The listing below must be duplicated in full, with nothing altered.
------ Given material
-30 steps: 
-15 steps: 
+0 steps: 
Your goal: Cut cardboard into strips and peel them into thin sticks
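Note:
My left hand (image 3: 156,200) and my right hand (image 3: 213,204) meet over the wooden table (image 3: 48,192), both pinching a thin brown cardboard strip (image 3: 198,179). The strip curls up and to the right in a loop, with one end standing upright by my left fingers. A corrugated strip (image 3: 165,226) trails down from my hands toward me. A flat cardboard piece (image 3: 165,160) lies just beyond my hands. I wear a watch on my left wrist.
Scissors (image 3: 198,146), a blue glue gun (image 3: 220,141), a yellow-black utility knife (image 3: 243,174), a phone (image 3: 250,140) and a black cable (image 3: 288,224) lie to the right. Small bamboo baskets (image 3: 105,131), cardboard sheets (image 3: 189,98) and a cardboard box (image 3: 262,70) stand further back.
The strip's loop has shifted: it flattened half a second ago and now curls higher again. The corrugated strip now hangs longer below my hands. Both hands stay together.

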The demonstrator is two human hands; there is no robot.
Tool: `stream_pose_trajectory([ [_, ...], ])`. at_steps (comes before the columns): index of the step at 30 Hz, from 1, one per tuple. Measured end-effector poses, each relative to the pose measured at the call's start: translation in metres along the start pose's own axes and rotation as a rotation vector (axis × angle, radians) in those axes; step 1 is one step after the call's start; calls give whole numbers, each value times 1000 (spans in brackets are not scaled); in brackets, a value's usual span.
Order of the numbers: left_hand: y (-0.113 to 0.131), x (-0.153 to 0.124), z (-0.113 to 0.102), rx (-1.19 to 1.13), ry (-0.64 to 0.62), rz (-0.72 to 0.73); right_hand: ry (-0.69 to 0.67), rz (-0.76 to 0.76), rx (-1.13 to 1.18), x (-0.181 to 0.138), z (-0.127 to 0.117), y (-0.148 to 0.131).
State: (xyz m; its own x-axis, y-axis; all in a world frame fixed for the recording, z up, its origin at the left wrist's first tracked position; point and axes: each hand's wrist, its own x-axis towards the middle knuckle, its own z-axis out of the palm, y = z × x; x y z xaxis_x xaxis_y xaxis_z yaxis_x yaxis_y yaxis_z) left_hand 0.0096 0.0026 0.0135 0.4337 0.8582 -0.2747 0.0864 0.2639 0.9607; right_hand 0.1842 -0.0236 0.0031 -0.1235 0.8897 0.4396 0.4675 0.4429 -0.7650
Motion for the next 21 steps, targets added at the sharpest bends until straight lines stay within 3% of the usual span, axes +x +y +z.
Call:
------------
**Completed exercise:**
-30 steps: 
-15 steps: 
+0 steps: 
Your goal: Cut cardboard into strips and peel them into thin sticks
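Note:
My left hand (image 3: 156,200) and my right hand (image 3: 213,204) meet over the wooden table (image 3: 48,192), both pinching a thin brown cardboard strip (image 3: 198,179). The strip curls up and to the right in a loop, with one end standing upright by my left fingers. A corrugated strip (image 3: 165,226) trails down from my hands toward me. A flat cardboard piece (image 3: 165,160) lies just beyond my hands. I wear a watch on my left wrist.
Scissors (image 3: 198,146), a blue glue gun (image 3: 220,141), a yellow-black utility knife (image 3: 243,174), a phone (image 3: 250,140) and a black cable (image 3: 288,224) lie to the right. Small bamboo baskets (image 3: 105,131), cardboard sheets (image 3: 189,98) and a cardboard box (image 3: 262,70) stand further back.
The strip's loop has shifted: it flattened half a second ago and now curls higher again. The corrugated strip now hangs longer below my hands. Both hands stay together.
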
The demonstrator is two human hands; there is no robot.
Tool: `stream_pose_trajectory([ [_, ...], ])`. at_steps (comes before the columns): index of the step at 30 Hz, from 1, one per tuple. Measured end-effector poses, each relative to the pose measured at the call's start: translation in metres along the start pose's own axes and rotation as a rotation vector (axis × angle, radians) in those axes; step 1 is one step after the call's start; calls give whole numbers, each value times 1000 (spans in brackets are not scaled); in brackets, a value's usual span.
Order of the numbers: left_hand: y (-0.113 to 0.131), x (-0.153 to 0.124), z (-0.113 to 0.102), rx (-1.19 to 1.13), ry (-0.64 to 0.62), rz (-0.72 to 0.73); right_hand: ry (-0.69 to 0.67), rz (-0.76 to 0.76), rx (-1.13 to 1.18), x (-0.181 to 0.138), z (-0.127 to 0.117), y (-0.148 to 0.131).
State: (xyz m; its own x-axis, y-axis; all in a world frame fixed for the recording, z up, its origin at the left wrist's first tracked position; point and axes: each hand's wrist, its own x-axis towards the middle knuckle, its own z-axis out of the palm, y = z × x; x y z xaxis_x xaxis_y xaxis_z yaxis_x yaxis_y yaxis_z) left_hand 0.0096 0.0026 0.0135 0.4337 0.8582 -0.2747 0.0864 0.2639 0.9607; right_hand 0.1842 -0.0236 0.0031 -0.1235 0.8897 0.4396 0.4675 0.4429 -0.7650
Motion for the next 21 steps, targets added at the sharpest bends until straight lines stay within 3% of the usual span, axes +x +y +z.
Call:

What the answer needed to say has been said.